Instructions for the task:
Starting at the line holding "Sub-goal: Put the" and finishing at the line holding "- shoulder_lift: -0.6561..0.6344", transcribe the material exactly, keeping both ends but no pictures.

Given data:
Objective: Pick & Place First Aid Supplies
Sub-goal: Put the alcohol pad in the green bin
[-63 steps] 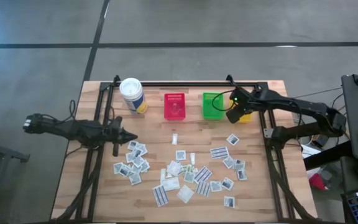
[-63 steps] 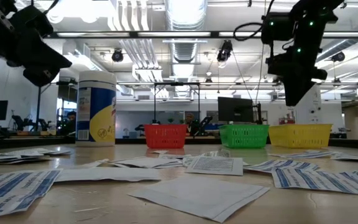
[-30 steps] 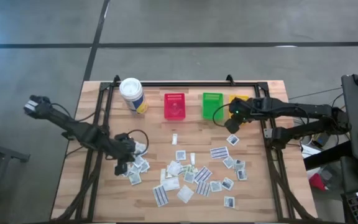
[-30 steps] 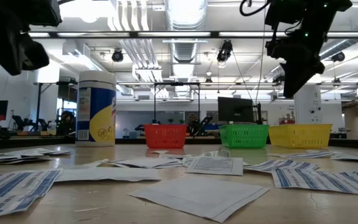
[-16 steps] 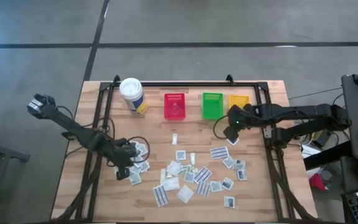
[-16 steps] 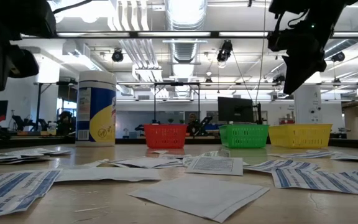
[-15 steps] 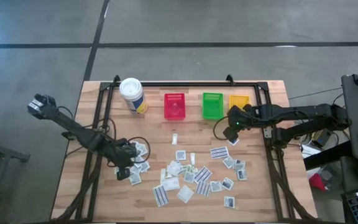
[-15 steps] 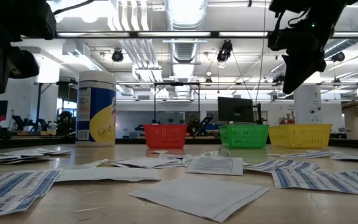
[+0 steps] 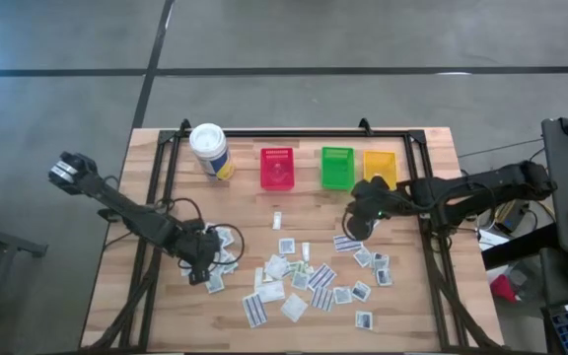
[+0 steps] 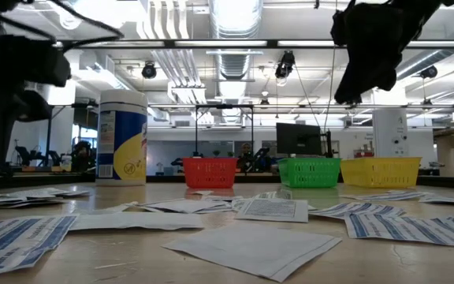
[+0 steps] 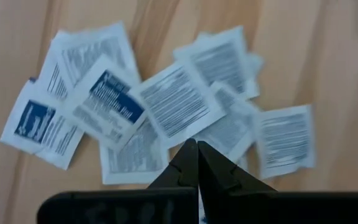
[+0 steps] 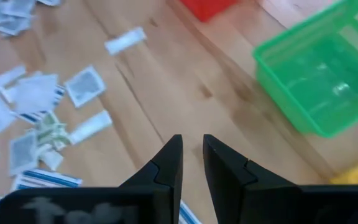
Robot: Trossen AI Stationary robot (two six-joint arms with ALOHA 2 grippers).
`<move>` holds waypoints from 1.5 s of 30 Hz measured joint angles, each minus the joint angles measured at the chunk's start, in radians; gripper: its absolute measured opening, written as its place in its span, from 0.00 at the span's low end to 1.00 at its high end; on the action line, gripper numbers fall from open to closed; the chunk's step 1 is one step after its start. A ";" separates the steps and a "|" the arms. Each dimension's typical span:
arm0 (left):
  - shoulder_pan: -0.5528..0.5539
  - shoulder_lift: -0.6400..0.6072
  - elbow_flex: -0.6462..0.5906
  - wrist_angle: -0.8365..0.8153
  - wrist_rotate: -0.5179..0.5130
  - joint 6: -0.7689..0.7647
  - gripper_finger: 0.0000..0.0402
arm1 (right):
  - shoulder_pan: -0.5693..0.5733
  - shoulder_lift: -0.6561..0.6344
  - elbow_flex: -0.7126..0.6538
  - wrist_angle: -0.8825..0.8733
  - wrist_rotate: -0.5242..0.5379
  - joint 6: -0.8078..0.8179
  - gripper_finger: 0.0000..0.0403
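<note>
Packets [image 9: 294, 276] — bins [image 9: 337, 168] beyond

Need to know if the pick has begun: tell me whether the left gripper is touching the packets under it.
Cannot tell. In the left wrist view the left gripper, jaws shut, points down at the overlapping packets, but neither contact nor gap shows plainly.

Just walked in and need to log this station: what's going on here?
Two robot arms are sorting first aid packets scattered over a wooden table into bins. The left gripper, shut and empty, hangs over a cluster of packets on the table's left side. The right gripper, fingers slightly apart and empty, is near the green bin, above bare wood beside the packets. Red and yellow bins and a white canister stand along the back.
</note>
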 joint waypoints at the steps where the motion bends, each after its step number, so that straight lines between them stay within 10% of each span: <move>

Answer space:
Sub-goal: Put the alcohol pad in the green bin
[-63 steps] 
[-63 steps] 
[-30 steps] 
[-30 steps] 
[-16 steps] 
[-16 steps] 
[-15 steps] 
[-15 steps] 
[+0 steps] 
[+0 steps] 
[+0 steps] 
[+0 steps] 
Robot: Trossen AI Stationary robot (two six-joint arms with ALOHA 2 grippers).
`<move>` holds waypoints from 1.5 s of 30 Hz measured joint angles, each minus the joint angles measured at the chunk's start, in radians; gripper: its absolute measured opening, written as its place in its span, from 0.00 at the span's low end to 1.00 at its high end; on the action line, gripper numbers fall from open to closed; the chunk's step 1 is one step after its start. A ";" separates the steps and a "|" the arms. Each dimension's typical span:
arm0 (left):
  - shoulder_pan: -0.5528..0.5539
  - shoulder_lift: -0.6400..0.6072
  - elbow_flex: -0.6462..0.5906
  - wrist_angle: -0.8365..0.8153
  - wrist_rotate: -0.5179..0.5130
  - joint 6: -0.7689..0.7647
  - gripper_finger: 0.0000..0.0402
arm1 (right):
  - shoulder_pan: -0.5693..0.5733
  - shoulder_lift: -0.6561..0.6344

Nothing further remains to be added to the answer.